*Work instruction*
Going through the data below, find how many lines include the word "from", and reply with that number alone.
Dataset content START
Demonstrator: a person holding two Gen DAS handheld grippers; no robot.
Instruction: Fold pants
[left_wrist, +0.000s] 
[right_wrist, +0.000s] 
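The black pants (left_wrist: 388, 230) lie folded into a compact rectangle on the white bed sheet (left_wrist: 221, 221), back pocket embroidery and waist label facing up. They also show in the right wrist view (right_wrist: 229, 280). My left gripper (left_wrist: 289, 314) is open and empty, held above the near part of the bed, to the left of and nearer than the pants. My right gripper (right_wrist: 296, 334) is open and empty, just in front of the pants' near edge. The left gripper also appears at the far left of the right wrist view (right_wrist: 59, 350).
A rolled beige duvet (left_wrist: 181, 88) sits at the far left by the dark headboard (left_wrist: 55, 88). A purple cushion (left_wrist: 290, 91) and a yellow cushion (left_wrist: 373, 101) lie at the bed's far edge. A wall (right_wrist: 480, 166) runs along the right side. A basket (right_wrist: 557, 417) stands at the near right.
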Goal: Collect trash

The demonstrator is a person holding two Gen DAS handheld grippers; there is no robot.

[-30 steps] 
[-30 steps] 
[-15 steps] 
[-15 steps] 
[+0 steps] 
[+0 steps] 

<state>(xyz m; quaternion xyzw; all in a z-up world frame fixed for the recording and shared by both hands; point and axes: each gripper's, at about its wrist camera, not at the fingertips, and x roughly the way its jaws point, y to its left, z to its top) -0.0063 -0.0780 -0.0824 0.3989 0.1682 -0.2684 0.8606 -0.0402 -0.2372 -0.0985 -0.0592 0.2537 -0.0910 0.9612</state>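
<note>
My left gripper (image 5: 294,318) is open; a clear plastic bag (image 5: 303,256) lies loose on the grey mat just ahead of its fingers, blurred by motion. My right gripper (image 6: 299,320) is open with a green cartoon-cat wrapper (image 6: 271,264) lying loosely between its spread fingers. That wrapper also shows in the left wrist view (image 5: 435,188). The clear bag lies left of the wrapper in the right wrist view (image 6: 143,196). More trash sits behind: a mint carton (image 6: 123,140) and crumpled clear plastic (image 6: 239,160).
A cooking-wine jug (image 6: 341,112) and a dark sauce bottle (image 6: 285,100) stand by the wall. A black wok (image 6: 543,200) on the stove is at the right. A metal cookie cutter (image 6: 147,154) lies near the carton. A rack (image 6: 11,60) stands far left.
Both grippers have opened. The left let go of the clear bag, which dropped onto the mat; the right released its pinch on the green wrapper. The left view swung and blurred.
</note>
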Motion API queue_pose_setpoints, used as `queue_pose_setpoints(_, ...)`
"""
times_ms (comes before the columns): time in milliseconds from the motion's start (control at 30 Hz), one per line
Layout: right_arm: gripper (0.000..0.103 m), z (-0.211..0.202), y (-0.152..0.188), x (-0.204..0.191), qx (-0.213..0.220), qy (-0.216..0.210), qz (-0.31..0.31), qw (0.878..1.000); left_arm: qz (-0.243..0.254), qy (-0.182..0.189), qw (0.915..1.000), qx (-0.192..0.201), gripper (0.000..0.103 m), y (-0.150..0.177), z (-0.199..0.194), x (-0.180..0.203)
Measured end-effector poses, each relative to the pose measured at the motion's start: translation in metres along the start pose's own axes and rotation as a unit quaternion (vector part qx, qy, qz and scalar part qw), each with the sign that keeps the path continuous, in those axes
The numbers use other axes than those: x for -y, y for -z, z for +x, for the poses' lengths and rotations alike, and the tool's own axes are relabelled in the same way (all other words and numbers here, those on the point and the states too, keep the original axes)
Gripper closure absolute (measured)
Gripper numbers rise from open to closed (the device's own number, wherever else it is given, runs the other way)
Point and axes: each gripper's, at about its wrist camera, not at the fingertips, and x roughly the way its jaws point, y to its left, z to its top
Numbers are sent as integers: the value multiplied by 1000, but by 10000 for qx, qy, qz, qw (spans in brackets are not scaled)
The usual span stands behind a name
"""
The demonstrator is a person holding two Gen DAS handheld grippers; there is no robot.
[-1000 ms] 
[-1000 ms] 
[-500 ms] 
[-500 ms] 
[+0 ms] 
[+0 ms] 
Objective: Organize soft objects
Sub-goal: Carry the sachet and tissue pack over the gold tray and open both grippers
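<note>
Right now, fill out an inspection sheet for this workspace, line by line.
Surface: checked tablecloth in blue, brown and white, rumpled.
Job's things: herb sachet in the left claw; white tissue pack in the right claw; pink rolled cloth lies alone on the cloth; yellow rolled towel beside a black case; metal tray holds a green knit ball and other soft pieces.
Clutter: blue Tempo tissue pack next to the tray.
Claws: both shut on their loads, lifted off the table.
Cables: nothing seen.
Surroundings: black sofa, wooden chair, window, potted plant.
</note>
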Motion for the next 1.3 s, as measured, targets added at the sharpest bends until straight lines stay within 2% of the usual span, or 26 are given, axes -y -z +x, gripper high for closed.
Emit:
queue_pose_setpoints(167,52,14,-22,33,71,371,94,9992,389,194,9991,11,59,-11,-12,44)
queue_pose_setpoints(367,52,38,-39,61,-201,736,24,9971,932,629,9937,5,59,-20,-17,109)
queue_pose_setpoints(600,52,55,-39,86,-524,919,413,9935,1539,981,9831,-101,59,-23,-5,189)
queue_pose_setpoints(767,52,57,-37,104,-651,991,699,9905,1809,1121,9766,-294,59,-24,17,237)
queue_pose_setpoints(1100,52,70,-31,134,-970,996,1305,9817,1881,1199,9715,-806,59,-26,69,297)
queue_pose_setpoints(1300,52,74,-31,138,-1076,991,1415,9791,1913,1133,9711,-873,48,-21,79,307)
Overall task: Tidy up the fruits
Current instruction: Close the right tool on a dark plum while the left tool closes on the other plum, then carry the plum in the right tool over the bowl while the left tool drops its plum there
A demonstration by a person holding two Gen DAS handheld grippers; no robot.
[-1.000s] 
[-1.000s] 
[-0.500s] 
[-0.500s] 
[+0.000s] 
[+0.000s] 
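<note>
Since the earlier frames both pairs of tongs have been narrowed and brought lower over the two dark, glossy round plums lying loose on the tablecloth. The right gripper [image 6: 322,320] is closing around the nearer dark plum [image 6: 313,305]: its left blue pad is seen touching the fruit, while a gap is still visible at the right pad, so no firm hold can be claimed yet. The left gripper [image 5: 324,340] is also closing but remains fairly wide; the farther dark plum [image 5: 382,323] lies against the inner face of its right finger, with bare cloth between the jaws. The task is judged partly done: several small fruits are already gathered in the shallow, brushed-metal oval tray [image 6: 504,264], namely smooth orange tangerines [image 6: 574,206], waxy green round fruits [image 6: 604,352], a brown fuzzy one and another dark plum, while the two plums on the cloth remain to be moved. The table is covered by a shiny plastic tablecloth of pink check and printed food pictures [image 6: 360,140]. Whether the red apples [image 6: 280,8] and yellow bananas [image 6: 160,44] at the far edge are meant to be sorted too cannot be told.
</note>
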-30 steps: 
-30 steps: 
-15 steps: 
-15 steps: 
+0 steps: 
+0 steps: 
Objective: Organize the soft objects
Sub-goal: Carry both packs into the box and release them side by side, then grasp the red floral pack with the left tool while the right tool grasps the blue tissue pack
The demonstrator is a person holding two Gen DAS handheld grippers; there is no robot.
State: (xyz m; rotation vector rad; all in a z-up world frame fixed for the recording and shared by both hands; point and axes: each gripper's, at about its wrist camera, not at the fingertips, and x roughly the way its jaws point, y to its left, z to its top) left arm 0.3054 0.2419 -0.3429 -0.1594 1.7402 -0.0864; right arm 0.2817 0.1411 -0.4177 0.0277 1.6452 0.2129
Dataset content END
*Expected output*
2